Mikasa glances at the screen, having chronologically chosen each of her questions from the note. "Oh yay, it's the music one I wanted, what do you listen to?"

"Uh, Coldplay, Snow Patrol... Arctic Monkey's? I tend to go for the mood of the song rather than specific bands." He can't lie to Mikasa. That'd be like... Lying to himself.

"Awesome, me too." Mikasa offers him a sweet, geunine smile, less of her face hidden by the scarf she seems attached to. "Armin, next question. Make it a hard one."

Armin, however, has been making all questions up on the spot. He lights up with devilish glee. "Okay, okay, hypothetically, if you were in a burning house and you had to save your hypothetical sister in the furthest room or five people in a room closer to you, who would you rescue?"

"If I save said five people could we go get my sister afterwards?"

"Nope, it's either one or the other."

"That's kinda harsh and unrealistic."

"That's life, Annie!" Levi grins in return as Armin clenches his fist in faux fury. "Since when is life actually logical?!" he collapses onto the couch, head falling onto Levi's lap.

Levi leans back into the couch, resting an arm over the edge. "Well, if I had to, I'd save the five people because you know, morals require me to do so and all that. If my sister was actually related to me and not some step sibling, then she'd have the same badass blood in her and be able to save herself. Would probably save a kitten on the way out too."

Everyone around him chuckles and look at him fondly: yup he's getting this part. No doubt about it. Mikasa's phone goes off and she tuts at the message she gets.

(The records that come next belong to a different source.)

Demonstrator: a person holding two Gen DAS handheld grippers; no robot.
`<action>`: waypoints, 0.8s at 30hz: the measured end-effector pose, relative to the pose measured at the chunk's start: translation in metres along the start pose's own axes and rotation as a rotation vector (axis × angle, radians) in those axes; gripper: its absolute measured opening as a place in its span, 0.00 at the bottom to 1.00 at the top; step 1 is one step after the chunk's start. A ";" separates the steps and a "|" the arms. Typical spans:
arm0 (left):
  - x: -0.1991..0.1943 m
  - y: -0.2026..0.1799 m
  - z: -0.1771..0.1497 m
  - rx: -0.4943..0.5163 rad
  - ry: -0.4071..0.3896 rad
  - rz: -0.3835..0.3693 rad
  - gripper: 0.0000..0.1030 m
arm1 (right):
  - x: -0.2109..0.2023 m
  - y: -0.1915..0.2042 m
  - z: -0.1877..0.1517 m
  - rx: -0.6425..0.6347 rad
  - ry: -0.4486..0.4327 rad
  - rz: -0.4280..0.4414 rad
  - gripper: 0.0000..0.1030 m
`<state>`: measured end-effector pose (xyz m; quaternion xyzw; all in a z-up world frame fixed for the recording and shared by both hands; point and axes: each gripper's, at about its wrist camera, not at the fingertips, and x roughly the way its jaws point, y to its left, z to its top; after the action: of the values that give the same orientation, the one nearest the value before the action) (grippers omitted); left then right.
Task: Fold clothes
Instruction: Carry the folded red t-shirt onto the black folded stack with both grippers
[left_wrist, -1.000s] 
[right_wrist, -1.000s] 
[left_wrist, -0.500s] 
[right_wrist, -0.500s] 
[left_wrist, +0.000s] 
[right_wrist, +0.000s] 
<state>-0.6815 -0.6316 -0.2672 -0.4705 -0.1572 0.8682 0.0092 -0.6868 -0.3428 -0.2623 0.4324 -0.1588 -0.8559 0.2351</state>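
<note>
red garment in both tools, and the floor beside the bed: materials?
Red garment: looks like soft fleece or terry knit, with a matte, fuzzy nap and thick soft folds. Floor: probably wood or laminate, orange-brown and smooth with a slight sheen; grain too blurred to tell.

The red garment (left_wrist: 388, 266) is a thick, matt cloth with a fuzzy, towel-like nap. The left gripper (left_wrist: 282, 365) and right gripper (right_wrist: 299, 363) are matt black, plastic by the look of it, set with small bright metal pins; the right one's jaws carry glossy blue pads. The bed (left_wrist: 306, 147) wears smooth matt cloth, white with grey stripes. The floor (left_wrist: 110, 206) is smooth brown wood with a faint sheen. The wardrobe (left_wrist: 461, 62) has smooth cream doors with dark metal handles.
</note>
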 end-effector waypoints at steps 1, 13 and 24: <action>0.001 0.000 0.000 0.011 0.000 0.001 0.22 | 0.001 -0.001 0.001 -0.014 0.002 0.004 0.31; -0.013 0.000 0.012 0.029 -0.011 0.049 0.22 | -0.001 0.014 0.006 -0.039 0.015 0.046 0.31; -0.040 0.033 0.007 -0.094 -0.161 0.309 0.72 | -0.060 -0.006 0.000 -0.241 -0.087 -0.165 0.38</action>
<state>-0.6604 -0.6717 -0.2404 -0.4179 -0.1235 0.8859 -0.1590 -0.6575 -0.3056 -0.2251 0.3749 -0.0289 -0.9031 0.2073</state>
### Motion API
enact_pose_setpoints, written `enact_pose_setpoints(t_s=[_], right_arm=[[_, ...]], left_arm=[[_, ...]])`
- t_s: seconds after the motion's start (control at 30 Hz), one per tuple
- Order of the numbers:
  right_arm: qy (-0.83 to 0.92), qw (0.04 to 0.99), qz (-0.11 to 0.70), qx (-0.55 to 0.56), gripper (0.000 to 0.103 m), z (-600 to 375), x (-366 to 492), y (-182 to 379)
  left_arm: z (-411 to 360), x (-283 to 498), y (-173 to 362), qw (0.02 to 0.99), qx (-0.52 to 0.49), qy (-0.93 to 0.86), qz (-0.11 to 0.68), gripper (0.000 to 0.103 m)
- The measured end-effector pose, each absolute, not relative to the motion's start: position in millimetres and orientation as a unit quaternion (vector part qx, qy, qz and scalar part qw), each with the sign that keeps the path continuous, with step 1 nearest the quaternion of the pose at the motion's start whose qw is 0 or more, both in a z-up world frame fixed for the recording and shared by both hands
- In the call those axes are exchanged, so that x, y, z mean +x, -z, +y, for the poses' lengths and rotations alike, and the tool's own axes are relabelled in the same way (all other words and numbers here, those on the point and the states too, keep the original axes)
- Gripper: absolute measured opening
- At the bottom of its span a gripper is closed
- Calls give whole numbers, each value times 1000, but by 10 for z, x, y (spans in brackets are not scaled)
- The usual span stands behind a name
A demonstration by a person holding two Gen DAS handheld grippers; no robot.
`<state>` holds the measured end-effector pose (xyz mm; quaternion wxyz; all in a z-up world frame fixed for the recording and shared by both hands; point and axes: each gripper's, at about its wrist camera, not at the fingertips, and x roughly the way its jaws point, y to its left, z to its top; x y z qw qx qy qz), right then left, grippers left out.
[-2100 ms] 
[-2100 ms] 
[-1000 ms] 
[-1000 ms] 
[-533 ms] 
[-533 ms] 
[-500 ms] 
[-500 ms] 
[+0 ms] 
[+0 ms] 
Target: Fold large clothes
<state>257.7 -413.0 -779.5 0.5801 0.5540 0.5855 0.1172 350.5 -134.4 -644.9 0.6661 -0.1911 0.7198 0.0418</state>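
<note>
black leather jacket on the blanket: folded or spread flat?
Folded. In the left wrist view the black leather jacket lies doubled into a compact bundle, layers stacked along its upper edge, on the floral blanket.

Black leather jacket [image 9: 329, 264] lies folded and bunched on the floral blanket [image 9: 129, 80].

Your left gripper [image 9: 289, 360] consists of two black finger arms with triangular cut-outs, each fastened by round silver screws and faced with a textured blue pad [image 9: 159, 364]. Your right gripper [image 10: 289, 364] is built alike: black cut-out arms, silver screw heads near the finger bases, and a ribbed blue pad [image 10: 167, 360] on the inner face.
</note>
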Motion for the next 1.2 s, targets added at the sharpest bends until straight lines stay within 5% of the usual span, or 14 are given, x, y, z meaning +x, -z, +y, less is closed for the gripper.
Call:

"Is that Marco again?" Jean asks.

"Yeah," she sighs heavily. "Says Eren's got "a surprise for us". Poor Marco. God bless that man. And you know, you have to think pretty highly of someone to ask someone else's god to bless them for you."

"You keep tabs on Eren?" Levi blurts out, then covers his mouth because shit he isn't supposed to know that. "At least, that's what it sounds like. Are you having Marco stalk him?" Nice save. Smooth as a water slide that's been out all day in the sun. Levi that was not smooth that was a total crash and burn.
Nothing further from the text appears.